* _ABOUT THIS TASK_
Wherever a line holds the word "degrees", copy that line from the data.

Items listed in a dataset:
|---|

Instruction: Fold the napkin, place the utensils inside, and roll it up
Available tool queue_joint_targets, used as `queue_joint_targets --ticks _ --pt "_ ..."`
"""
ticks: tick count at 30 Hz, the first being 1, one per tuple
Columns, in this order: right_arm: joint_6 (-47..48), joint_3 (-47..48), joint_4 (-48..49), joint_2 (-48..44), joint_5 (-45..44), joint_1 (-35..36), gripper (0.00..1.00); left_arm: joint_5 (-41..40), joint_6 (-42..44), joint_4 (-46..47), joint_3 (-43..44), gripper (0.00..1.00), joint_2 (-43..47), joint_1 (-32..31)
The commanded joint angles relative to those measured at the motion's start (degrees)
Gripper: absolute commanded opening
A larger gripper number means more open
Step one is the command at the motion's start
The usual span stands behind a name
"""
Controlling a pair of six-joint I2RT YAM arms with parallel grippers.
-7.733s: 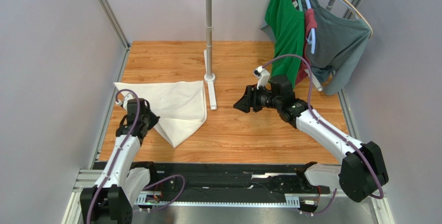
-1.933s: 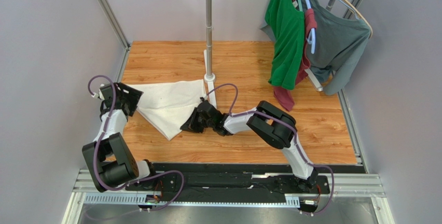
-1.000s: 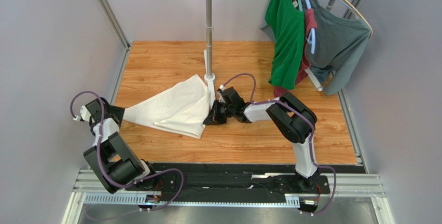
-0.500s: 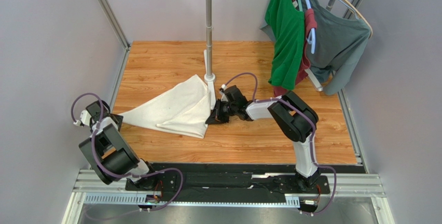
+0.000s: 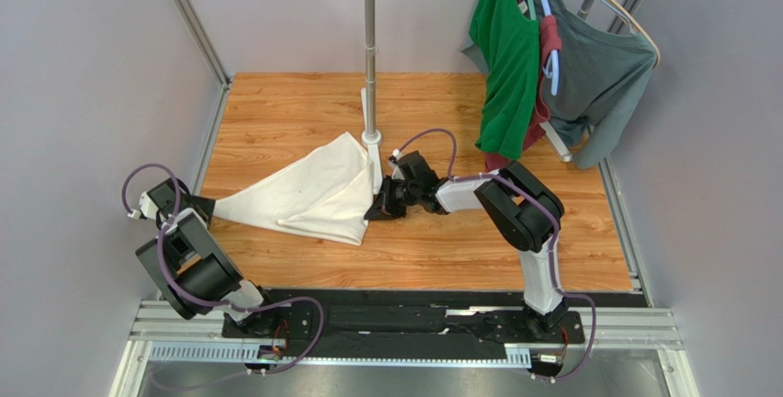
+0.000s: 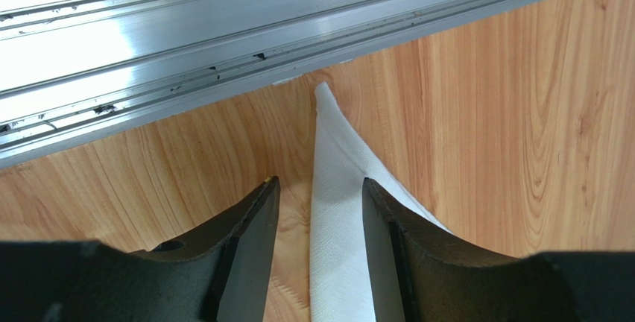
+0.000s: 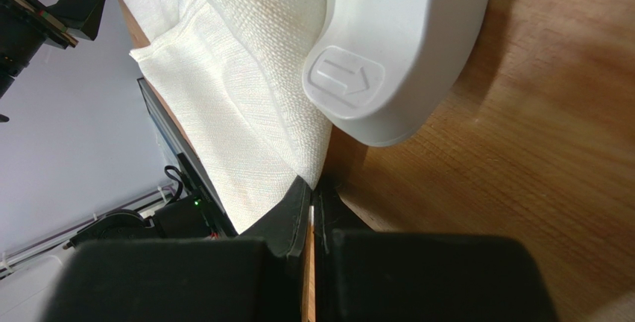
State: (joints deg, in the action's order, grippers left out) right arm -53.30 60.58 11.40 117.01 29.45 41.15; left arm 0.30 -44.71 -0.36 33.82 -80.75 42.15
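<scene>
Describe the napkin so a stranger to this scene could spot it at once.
On the wooden table, look left of the white pole stand. The napkin is the large plain white cloth lying there, tapering to a point at the left edge. The green shirt and grey shirt hang far right; the napkin lies on the table.

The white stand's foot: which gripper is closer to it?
Right. The right gripper pinches the napkin beside the foot; the left gripper straddles the napkin's far-left corner.

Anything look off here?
The large white cloth napkin lies skewed: its left corner is drawn to a point at the left edge of the wooden table, its right edge bunched against the white pole stand. No spoon in view.
</scene>
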Motion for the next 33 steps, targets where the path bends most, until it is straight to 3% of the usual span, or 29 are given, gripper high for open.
queue_joint_targets --ticks 1,25,33 --pt "3.55 -3.27 -11.93 3.57 -6.25 -0.8 0.0 0.41 -0.38 1.42 1.42 0.53 -1.16 0.83" --pt "1.36 -5.12 -8.5 2.52 -6.07 -0.8 0.0 -2.23 -1.79 -8.69 8.8 0.35 -8.37 0.83" --pt "1.18 -5.21 -8.06 2.34 -5.98 -0.8 0.0 -0.74 -0.91 -9.39 10.21 0.15 -10.65 1.18"
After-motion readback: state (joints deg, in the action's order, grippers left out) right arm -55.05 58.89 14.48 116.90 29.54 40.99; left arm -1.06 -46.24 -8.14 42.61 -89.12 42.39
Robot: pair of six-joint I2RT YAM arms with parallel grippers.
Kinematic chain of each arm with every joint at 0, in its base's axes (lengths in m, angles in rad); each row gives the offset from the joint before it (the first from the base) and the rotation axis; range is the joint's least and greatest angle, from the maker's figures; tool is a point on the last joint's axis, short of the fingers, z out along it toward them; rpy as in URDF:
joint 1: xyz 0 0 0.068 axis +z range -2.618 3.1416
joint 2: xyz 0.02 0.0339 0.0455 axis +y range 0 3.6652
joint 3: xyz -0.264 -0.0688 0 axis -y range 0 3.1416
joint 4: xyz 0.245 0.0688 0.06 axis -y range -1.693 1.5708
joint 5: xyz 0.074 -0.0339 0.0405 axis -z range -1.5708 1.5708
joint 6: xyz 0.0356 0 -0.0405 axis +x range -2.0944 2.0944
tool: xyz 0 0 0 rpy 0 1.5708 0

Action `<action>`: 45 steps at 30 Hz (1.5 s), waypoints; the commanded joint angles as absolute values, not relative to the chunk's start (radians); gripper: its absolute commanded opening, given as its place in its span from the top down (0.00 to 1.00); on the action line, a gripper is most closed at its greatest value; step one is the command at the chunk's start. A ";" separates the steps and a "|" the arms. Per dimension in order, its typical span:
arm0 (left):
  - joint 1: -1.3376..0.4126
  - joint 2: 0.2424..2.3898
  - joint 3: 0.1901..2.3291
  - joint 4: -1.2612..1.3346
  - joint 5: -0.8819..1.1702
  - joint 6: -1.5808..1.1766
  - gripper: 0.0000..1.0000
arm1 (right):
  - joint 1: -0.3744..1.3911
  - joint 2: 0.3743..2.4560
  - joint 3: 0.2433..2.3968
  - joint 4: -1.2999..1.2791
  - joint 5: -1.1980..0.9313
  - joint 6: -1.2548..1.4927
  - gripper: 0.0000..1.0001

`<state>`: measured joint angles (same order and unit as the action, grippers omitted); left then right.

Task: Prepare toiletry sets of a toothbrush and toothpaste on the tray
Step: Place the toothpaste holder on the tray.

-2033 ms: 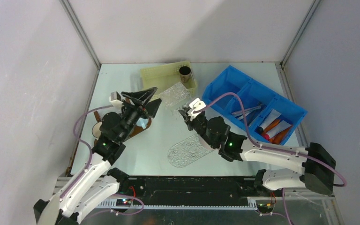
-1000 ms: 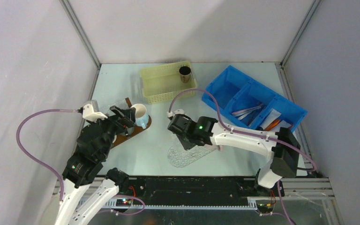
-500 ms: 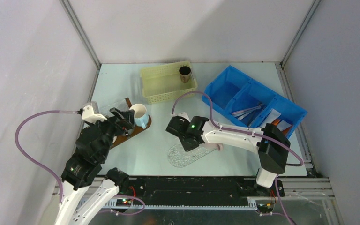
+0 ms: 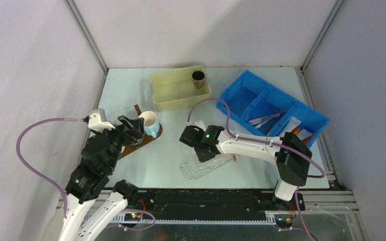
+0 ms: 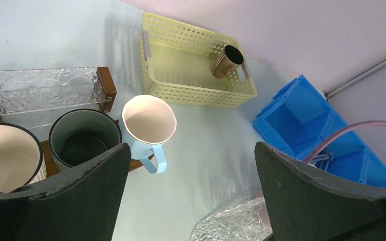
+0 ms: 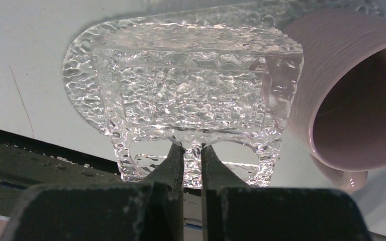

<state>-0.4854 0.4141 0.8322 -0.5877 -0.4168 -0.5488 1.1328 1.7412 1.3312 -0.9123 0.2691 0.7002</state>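
Note:
My right gripper [image 6: 193,146] is shut on the near rim of a clear textured glass tray [image 6: 191,95], which rests over an oval glass plate [image 4: 197,165] near the table's front. From above, the right gripper [image 4: 202,149] sits over that tray. Pale toothbrushes [image 4: 261,119] and white and orange tubes [image 4: 294,131] lie in the blue bin [image 4: 274,108] at the right. My left gripper [image 5: 191,150] hangs open over bare table beside the mugs, holding nothing; in the top view the left gripper [image 4: 133,128] is at the left.
A pink mug [image 6: 347,100] lies on its side against the tray's right end. A light blue mug [image 5: 148,120], a dark green mug [image 5: 83,135] and a white mug [image 5: 5,155] stand at the left by another glass tray [image 5: 45,90]. A yellow basket [image 4: 180,89] holds a brown cup [image 4: 198,79].
My right gripper has brought the glass tray down from near the basket onto the oval plate. The left arm has pulled back to the left. Little has moved in the last half second.

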 commanded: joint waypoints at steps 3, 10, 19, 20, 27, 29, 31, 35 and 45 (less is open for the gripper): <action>-0.480 0.423 0.842 -0.568 -0.431 -0.528 0.00 | 1.127 1.691 1.302 -0.909 0.288 0.724 1.00; -0.480 0.434 0.843 -0.557 -0.418 -0.529 0.00 | 1.123 1.675 1.278 -0.913 0.282 0.735 0.98; -0.480 0.446 0.847 -0.551 -0.409 -0.533 0.00 | 1.124 1.648 1.258 -0.916 0.250 0.728 0.98; -0.480 0.448 0.847 -0.550 -0.408 -0.533 0.00 | 1.124 1.643 1.255 -0.916 0.244 0.724 0.98; -0.480 0.454 0.848 -0.544 -0.402 -0.536 0.00 | 1.122 1.637 1.240 -0.901 0.225 0.682 1.00; -0.481 0.454 0.848 -0.545 -0.401 -0.536 0.00 | 1.119 1.634 1.233 -0.895 0.221 0.681 1.00; -0.480 0.454 0.847 -0.544 -0.401 -0.535 0.00 | 1.115 1.635 1.224 -0.885 0.212 0.681 1.00; -0.480 0.454 0.847 -0.546 -0.401 -0.536 0.00 | 1.113 1.642 1.212 -0.874 0.213 0.681 0.95; -0.480 0.455 0.847 -0.544 -0.401 -0.536 0.00 | 1.111 1.632 1.205 -0.871 0.228 0.676 0.80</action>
<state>-0.4854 0.4461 0.8322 -0.5854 -0.4076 -0.5488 1.1130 1.6585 1.2156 -0.8593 0.2066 0.6884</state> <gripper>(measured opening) 0.996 0.196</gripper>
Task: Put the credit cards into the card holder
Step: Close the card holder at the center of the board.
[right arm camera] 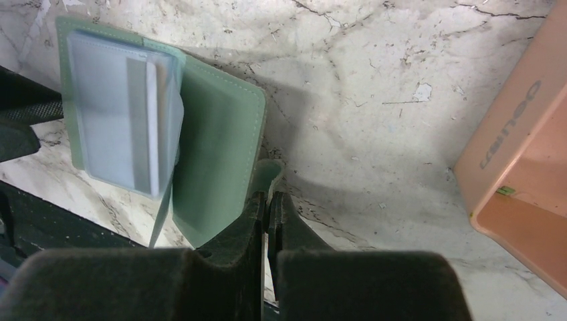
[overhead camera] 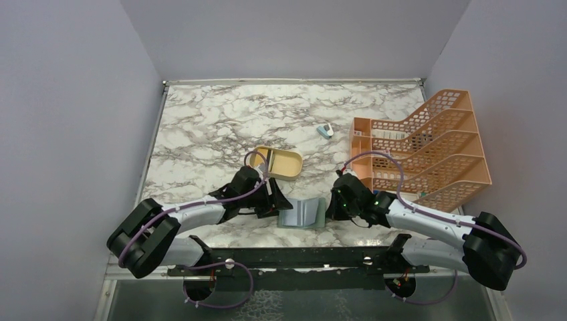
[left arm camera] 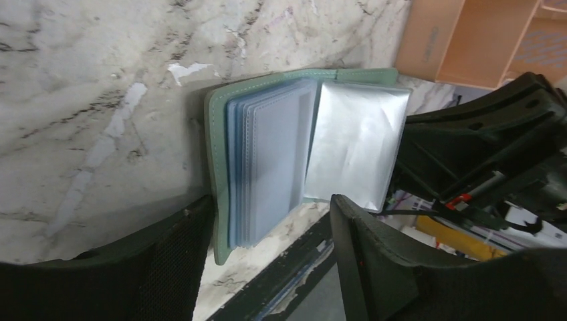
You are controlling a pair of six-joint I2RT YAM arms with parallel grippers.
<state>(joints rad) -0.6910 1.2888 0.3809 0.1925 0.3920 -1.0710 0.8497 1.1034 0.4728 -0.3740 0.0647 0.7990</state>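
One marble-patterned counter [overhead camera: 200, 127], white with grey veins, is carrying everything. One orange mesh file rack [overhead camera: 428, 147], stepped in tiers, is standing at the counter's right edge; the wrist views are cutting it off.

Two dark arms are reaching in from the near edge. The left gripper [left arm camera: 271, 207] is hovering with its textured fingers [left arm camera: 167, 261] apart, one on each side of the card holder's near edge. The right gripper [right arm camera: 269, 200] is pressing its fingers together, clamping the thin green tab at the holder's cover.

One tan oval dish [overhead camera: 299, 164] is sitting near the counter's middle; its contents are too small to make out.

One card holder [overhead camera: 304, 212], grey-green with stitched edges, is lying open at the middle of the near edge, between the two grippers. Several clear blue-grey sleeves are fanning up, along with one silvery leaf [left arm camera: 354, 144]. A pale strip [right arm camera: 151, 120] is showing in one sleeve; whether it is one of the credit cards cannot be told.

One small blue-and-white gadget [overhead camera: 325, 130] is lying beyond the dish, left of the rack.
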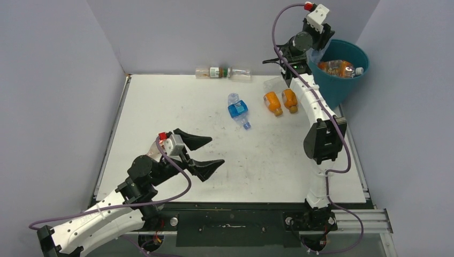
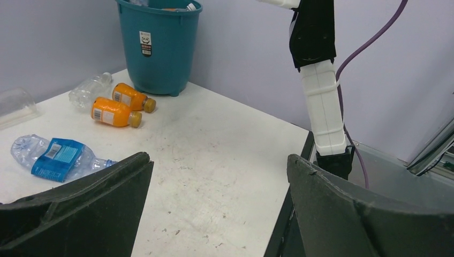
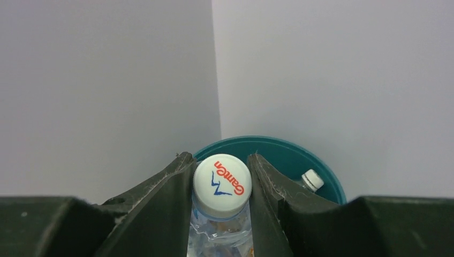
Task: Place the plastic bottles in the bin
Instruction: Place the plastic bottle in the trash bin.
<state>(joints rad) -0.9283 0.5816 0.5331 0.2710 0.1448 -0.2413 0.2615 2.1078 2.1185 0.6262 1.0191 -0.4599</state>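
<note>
- Bin point(image 1: 342, 80): teal, at the far right corner just off the table point(image 1: 160, 134). It already holds at least one orange-labelled bottle point(image 1: 334, 68), and a second white cap shows inside.
- Right gripper point(image 3: 221, 166): narrowed on the neck of a clear bottle point(image 3: 222, 179) with a white printed cap, held above the bin's mouth. By the look of it, release is not yet made.
- Left gripper point(image 1: 216, 151): jaws wide and empty, hovering over the near left of the table.
- Still on the table:
  - blue-labelled bottle point(image 1: 237, 110), centre;
  - two orange bottles point(image 1: 273, 103) side by side to its right, near the bin;
  - two clear bottles point(image 1: 214, 72) end to end at the far edge.
- Progress, as judged: well short of done, with at least five pieces left.
- View notes:
  - Only the right wrist view shows the grip and cap, which the wrist hides from above.
  - The left wrist view alone shows the bin's white label point(image 2: 145, 43) and a crumpled clear bottle point(image 2: 91, 90) beside the orange pair.
</note>
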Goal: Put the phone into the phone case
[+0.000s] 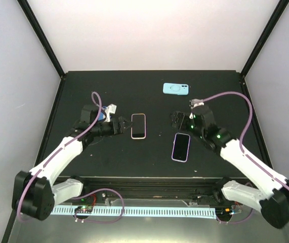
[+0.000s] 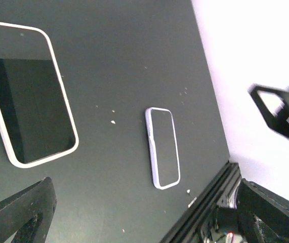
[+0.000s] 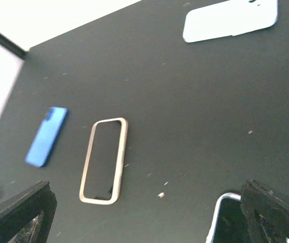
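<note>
Though just ahead of left gripper (image 1: 126, 125), cream-rimmed phone (image 1: 138, 126) unheld.

The table (image 1: 134, 91) is matt black (dust-flecked), the beige-rimmed phone (image 1: 138, 126) glossy-faced, the light blue case (image 1: 176, 89) smooth plastic.

We see a robotics lab test cell: a matte black table (image 1: 93, 81) boxed in by plain white walls (image 1: 149, 35) on black frame posts (image 1: 42, 38). The left arm (image 1: 58, 157) and right arm (image 1: 250, 162) are bolted at its near edge beside a slotted cable duct (image 1: 154, 210), with purple cables (image 1: 230, 93) looping off them.
</note>
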Controlling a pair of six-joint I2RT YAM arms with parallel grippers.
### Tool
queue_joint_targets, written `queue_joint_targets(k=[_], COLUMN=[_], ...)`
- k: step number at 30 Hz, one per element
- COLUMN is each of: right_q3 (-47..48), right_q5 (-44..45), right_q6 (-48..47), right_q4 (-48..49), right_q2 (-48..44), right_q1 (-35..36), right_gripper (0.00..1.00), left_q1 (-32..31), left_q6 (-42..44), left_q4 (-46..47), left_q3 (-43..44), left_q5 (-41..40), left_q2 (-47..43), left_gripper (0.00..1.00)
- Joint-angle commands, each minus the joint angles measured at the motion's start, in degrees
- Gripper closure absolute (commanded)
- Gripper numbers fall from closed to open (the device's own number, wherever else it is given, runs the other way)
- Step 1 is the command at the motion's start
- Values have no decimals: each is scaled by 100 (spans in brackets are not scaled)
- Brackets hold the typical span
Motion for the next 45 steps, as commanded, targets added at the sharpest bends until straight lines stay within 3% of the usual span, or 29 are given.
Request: queue_joint_targets(k=[1, 7, 13, 15, 26, 33, 45], right_q3=[401, 1325, 2276, 2502, 3595, 4570, 5231], right_q5=[-413, -587, -1129, -1449, -2463, -2580, -2790], right_q6=[-579, -871, -707, -507, 442, 466, 353], right_q4=[502, 749, 933, 1091, 1773, 1380, 918], right_q2=[983, 2627, 4136, 4557, 6459, 7229, 7940], right_q1=[-726, -1727, -2586, -2788, -3273, -3328, -3320], right_gripper=[0, 11, 42, 45, 51, 53, 56], left_q1=[-12, -15, -11, 5, 33, 56, 214], left_q6=[615, 995, 1375, 1550, 1799, 1844, 1894], left_q4=[-1054, -1679, -1784, -1869, -1886, -1890, -1913], left_q3=[49, 48, -73, -55, -14, 8, 37], left_q5=[322, 587, 766, 844, 1324, 1469, 1564], left_q2=[-791, -1413, -1584, -1504, -1383, -1411, -1426], left_gripper=[1, 1, 1, 1, 1, 1, 1])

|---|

* _ANSWER FOR THE TASK_
The commanded joint angles relative to those measured at the motion's start (degrees)
- Joint-angle commands, each minus the joint angles measured at the motion's start, in degrees

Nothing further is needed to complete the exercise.